#### Task instructions:
From the records below, return every line containing the word "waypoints".

════════════════════

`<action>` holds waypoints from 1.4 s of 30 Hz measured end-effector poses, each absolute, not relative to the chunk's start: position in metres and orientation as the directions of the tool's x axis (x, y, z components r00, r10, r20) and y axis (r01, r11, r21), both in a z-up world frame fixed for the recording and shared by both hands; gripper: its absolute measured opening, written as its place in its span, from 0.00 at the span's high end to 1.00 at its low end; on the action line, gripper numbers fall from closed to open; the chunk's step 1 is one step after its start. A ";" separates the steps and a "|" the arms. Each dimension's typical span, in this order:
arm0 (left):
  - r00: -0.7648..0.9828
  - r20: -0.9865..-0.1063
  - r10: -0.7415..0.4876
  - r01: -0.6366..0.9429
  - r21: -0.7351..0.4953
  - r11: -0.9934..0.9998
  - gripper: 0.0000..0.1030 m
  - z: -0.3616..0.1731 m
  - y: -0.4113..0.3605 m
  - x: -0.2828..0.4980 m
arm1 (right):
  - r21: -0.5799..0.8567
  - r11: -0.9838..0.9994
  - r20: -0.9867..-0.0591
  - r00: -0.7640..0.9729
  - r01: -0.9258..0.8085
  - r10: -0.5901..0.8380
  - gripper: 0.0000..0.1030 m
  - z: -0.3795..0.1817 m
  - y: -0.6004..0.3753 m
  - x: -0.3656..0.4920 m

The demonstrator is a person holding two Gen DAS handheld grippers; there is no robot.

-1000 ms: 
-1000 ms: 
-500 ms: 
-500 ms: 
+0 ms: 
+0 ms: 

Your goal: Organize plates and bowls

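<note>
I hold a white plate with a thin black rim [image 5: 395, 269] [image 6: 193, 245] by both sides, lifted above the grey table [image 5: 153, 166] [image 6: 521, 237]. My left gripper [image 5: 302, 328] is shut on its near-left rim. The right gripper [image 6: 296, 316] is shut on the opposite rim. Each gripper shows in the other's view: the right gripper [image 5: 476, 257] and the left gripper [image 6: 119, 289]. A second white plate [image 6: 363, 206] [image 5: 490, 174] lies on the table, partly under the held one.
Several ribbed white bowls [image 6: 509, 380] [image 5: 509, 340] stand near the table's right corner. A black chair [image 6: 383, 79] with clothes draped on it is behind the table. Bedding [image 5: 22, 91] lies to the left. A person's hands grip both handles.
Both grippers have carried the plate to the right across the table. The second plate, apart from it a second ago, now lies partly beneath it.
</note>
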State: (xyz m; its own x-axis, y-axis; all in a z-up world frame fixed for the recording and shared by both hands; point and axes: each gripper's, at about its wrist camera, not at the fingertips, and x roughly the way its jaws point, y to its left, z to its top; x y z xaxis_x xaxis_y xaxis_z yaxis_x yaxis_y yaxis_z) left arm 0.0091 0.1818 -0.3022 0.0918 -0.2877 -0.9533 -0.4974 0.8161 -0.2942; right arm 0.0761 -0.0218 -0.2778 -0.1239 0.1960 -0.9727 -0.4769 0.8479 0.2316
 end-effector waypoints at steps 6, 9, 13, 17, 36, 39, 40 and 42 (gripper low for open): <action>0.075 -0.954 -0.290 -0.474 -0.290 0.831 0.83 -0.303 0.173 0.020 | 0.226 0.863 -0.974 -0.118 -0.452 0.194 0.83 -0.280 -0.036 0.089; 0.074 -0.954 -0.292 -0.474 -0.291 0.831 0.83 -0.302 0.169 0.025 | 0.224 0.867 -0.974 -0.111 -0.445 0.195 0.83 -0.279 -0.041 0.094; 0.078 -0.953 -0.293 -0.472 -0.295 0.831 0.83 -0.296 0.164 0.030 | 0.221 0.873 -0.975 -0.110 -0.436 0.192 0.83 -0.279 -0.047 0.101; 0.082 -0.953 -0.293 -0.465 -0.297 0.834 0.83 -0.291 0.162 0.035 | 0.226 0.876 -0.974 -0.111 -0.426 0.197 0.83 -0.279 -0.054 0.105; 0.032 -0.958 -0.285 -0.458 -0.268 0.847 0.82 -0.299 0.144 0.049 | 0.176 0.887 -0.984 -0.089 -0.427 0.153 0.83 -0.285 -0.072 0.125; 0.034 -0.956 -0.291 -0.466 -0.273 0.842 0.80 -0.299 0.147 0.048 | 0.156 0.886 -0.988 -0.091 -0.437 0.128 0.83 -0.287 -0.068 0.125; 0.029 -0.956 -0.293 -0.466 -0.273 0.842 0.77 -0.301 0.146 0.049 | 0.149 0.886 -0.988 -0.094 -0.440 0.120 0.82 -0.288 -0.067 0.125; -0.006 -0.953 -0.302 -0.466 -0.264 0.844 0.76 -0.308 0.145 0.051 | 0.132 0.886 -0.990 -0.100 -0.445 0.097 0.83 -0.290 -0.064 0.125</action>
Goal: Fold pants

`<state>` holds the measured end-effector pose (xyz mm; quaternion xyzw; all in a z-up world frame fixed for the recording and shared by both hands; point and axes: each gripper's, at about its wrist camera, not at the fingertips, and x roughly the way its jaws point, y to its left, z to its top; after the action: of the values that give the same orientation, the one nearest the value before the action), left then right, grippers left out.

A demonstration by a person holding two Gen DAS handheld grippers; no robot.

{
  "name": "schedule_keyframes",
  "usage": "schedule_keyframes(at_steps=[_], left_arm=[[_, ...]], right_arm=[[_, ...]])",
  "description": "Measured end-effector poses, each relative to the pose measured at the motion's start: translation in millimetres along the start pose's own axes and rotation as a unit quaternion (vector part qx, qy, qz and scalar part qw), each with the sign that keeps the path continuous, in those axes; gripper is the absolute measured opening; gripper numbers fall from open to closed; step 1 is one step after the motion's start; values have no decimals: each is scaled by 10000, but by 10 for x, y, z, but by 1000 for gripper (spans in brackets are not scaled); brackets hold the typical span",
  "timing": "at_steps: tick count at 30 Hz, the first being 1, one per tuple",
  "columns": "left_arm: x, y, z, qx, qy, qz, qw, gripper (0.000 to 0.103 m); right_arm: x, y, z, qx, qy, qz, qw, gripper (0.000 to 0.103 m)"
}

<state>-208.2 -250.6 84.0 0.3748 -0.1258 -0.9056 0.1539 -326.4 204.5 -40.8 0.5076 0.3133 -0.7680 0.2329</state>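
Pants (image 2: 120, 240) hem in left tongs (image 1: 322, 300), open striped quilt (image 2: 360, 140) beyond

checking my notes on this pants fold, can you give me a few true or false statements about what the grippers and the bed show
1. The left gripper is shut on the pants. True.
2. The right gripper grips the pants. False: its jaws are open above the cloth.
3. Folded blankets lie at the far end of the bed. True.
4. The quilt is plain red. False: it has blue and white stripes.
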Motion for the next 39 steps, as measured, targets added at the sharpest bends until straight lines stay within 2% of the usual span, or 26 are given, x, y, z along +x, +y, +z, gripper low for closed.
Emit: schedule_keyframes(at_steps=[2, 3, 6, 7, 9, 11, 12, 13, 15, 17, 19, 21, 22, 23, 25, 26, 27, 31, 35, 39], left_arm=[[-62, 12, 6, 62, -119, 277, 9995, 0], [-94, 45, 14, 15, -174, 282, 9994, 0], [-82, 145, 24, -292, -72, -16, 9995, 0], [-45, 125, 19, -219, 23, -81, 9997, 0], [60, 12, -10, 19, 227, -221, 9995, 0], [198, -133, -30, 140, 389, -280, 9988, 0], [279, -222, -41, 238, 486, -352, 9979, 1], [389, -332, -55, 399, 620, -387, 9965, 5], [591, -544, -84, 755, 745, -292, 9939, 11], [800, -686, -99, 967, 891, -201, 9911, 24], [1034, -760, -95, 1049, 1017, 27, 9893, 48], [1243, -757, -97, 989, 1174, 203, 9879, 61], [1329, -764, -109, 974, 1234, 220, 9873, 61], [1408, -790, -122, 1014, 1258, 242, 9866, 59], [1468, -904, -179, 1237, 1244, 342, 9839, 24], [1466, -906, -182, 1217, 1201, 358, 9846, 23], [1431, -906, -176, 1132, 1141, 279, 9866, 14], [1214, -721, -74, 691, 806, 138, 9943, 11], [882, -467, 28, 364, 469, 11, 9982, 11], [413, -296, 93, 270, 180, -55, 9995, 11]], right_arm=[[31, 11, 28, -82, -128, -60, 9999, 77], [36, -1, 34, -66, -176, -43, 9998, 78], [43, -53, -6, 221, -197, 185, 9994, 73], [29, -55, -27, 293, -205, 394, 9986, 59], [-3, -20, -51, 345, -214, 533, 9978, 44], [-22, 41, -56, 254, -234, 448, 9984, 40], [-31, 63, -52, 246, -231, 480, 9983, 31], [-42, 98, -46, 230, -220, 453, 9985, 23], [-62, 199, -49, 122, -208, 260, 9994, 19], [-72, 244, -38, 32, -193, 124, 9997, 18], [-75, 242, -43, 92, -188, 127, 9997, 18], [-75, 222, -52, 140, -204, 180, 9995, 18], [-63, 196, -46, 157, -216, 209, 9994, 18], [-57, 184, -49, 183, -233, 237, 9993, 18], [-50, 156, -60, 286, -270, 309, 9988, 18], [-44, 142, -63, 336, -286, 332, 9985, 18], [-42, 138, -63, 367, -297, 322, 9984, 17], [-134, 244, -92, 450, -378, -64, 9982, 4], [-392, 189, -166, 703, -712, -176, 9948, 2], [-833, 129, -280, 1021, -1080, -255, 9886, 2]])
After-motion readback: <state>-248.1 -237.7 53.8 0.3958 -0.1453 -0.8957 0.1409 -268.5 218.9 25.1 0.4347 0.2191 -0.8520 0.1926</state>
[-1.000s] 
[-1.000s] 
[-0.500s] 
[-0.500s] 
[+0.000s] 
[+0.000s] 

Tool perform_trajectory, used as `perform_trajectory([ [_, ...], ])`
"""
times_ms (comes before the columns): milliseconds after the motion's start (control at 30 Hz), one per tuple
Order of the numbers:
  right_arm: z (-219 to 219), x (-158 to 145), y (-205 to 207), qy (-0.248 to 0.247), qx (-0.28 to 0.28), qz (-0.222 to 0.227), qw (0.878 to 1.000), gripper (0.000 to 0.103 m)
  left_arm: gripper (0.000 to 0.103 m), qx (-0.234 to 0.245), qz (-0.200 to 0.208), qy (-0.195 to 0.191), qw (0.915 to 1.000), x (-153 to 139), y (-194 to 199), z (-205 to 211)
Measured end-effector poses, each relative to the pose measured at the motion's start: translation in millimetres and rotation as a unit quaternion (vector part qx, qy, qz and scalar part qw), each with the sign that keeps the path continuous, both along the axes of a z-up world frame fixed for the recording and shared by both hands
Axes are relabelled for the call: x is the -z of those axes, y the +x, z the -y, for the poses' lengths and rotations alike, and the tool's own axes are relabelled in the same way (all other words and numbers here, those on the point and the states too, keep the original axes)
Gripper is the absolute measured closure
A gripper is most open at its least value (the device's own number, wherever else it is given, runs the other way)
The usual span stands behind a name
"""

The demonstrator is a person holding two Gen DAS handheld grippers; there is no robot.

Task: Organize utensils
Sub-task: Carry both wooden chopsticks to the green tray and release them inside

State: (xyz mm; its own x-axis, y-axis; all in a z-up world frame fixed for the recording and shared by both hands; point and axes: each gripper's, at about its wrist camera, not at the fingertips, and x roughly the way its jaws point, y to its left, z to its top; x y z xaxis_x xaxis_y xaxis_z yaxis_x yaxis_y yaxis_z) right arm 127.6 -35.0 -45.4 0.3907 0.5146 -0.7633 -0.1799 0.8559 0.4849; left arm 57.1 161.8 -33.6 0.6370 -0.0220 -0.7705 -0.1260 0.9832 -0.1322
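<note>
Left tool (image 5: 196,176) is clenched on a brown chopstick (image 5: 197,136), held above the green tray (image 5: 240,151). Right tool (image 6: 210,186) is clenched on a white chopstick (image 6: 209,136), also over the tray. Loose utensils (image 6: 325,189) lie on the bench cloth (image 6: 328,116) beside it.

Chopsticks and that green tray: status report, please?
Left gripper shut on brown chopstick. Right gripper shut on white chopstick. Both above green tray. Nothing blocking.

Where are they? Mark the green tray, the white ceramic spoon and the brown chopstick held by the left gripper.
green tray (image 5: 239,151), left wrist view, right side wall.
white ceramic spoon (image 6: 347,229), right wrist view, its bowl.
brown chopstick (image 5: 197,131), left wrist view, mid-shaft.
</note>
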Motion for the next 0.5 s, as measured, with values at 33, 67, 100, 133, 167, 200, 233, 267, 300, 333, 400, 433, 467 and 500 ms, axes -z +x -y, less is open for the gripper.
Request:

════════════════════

#### Answer to this problem:
`<action>` holds waypoints from 1.4 s of 30 Hz measured end-effector poses, each absolute, not relative to the chunk's start: position in metres and orientation as the directions of the tool's x axis (x, y, z components r00, r10, r20) and y axis (r01, r11, r21), both in a z-up world frame fixed for the recording and shared by both hands; gripper: its absolute measured opening, written as its place in its span, from 0.00 at the span's high end to 1.00 at its low end; on the action line, gripper numbers fall from closed to open; the chunk's step 1 is one step after its start. A ";" separates the steps and a "|" the arms. Each dimension's typical span, in this order:
 end-effector waypoints at steps 6, 9, 13, 17, 36, 39, 40 and 42 (gripper low for open): <action>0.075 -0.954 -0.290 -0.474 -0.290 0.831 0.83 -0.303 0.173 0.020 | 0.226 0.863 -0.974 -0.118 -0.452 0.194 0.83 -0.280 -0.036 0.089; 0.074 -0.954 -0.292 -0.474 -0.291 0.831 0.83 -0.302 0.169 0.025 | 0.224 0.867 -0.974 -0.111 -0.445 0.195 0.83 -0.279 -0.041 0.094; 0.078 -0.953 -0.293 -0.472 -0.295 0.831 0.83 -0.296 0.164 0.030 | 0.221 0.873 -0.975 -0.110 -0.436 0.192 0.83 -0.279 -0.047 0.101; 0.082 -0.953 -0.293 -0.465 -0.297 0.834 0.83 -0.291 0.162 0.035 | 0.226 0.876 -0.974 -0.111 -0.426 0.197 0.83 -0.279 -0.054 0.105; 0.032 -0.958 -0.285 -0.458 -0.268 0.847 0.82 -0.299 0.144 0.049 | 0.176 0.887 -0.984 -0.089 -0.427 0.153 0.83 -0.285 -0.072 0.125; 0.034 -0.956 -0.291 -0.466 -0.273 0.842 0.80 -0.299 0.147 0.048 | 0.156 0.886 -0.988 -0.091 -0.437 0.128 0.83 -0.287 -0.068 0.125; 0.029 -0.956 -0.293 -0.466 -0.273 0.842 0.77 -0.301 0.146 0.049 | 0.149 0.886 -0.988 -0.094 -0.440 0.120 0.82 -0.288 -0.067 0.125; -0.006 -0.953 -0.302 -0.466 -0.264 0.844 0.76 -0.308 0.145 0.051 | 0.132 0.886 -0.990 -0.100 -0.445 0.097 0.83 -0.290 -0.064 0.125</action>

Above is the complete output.